→ **Prompt**: Give back the full listing, character for character, with no pictures.

→ **Collected material**:
┏━━
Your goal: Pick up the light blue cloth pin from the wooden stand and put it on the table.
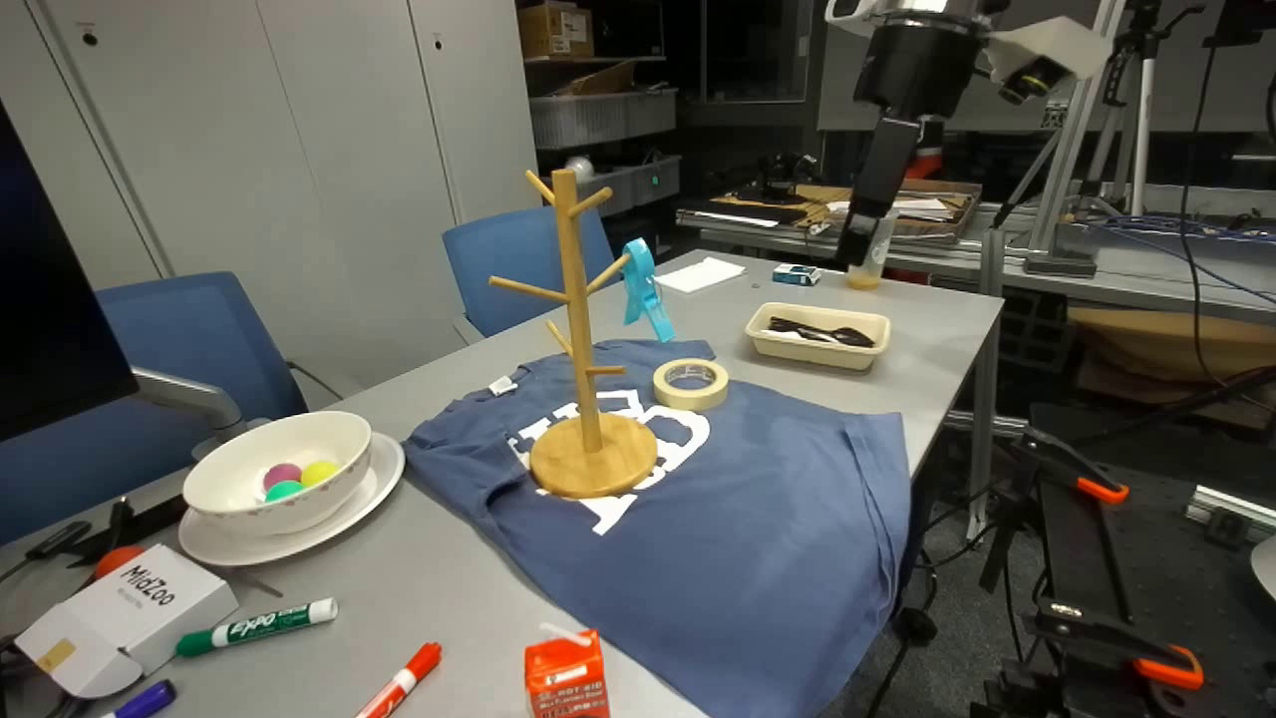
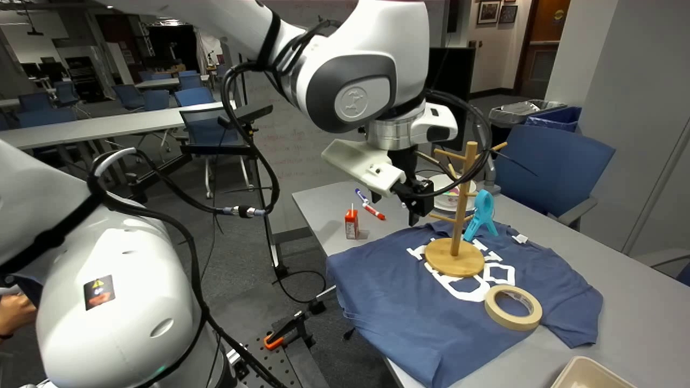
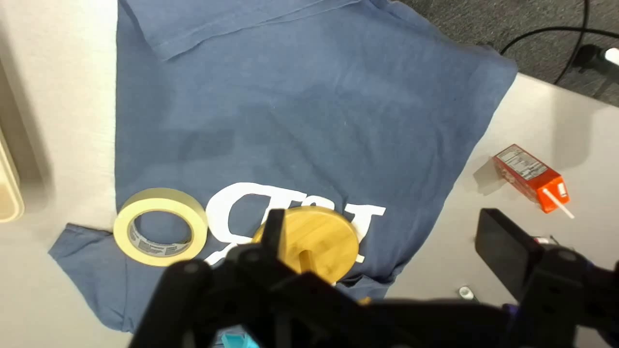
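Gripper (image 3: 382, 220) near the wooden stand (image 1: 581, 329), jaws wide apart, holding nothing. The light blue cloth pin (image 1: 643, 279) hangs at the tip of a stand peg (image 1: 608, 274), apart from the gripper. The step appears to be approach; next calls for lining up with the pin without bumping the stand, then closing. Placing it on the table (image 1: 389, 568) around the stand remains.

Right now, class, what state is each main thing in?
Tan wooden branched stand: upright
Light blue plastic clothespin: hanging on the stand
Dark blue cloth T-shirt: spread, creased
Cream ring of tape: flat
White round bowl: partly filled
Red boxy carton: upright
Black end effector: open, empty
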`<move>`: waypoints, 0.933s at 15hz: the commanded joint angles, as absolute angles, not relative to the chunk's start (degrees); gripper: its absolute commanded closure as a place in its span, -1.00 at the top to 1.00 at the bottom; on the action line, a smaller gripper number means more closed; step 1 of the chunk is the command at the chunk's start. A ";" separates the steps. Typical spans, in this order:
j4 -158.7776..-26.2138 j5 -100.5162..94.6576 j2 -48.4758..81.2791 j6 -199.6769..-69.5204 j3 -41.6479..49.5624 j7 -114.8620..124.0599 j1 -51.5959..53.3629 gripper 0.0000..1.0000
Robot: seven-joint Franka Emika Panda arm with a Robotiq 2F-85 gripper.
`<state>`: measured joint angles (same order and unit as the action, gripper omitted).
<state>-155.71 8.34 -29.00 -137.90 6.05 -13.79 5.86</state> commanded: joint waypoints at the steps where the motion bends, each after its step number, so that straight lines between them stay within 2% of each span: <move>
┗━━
→ **Task result**:
Your goal: Pick up the light blue cloth pin from the wooden stand and put it on the table.
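Gripper (image 3: 382, 220) near the wooden stand (image 1: 581, 329), jaws wide apart, holding nothing. The light blue cloth pin (image 1: 643, 279) hangs at the tip of a stand peg (image 1: 608, 274), apart from the gripper. The step appears to be approach; next calls for lining up with the pin without bumping the stand, then closing. Placing it on the table (image 1: 389, 568) around the stand remains.

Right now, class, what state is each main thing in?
Tan wooden branched stand: upright
Light blue plastic clothespin: hanging on the stand
Dark blue cloth T-shirt: spread, creased
Cream ring of tape: flat
White round bowl: partly filled
Red boxy carton: upright
Black end effector: open, empty
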`<move>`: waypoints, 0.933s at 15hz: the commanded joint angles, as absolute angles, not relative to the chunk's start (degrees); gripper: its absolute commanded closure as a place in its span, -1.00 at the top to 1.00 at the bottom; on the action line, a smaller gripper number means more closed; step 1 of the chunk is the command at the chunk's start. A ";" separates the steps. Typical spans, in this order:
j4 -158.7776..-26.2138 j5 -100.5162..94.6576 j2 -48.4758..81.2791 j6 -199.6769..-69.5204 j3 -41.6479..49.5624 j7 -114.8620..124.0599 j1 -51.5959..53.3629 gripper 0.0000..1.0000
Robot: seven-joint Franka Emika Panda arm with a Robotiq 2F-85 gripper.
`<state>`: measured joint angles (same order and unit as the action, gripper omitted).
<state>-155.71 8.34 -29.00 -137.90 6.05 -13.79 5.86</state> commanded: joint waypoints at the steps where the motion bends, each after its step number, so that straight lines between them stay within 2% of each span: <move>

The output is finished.